Both the FBP and VU campaigned on their respective party newspapers, the Liechtensteiner Volksblatt and Liechtensteiner Vaterland. The FBP highlighted its achievements in introducing the 1961 tax reform and providing state grants for apprentices via a funding law. At the same time, the party called for further expansion of the Vaduz Evening Technical College, expansion of education including vocational education, and tax relief for working students. The FBP's programme also included things such as encouraging home ownership via interest free loans and funds to make building plots cheaper, in addition to increasing pensions and credit support for small businesses and farmers. The party's candidate for prime minister was the incumbent Frick.
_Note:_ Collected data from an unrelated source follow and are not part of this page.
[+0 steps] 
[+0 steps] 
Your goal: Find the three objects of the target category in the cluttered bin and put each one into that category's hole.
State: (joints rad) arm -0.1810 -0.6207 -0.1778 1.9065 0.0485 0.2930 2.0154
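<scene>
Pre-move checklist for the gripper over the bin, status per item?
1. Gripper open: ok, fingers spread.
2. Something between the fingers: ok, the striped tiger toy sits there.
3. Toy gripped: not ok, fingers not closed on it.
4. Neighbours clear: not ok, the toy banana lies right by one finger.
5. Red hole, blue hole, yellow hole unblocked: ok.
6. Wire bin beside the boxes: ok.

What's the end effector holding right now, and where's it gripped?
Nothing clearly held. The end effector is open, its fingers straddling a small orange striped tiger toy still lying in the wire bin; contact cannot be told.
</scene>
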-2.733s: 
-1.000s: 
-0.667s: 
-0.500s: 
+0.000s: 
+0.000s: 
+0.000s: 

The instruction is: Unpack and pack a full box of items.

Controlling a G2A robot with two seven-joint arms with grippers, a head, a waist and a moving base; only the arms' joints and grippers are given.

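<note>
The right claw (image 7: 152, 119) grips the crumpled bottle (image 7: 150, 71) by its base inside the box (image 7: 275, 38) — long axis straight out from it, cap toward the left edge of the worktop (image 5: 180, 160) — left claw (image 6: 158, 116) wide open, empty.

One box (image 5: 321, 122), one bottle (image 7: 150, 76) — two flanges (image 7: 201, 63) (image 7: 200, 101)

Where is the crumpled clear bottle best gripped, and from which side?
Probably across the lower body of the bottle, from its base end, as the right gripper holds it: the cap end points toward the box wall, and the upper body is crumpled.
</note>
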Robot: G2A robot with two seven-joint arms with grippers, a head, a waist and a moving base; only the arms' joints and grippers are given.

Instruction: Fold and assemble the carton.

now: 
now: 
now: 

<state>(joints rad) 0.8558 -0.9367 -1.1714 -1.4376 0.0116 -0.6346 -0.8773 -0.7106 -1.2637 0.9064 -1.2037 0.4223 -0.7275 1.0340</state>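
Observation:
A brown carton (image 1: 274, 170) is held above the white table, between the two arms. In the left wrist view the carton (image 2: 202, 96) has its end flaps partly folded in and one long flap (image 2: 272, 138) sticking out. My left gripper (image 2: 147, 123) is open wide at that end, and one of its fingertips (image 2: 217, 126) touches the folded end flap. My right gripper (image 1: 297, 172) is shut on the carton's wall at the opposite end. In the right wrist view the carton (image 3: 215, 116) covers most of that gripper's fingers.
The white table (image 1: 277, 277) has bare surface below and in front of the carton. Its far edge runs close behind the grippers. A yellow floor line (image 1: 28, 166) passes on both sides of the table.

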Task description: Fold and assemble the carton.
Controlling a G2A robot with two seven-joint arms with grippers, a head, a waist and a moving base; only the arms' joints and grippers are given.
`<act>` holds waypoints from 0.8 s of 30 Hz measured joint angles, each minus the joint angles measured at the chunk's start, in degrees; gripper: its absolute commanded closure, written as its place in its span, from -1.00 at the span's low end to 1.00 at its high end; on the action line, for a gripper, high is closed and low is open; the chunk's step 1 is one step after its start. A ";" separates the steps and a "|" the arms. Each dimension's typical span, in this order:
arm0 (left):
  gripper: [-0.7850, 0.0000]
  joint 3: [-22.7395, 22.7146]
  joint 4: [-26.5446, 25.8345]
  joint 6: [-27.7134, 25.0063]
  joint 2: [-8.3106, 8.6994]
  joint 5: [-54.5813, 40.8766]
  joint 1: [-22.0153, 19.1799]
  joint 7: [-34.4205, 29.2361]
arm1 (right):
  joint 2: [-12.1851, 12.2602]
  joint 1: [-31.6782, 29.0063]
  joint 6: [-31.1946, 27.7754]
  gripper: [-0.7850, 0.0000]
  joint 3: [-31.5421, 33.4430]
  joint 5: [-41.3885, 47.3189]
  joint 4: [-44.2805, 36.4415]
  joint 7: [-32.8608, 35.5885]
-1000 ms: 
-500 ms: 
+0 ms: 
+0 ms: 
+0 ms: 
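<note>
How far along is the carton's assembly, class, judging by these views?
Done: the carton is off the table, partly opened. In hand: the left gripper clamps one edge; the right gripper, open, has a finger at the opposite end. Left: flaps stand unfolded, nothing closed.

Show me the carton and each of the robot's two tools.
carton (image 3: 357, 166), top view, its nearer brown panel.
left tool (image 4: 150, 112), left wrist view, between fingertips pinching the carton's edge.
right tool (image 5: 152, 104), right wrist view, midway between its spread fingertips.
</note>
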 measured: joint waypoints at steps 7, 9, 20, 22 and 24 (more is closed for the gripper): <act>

Conversely, the VU downplayed the FBP's achievements in office, claiming that Liechtenstein's economic growth was due to cooperation from the population and favourable circumstances in the global economy. During campaigning, the VU called for administration reform, which included giving greater responsibilities to civil servants and less work load to the government councillors. The party's programme also included things such as the abolition of income tax for apprentices, expanding health insurance, universal dental care, promoting home ownership, and adjusting pensions to Swiss levels. The Volksblatt speculated that incumbent deputy prime minister, Josef Büchel, was the VU's candidate for prime minister should it have won the election.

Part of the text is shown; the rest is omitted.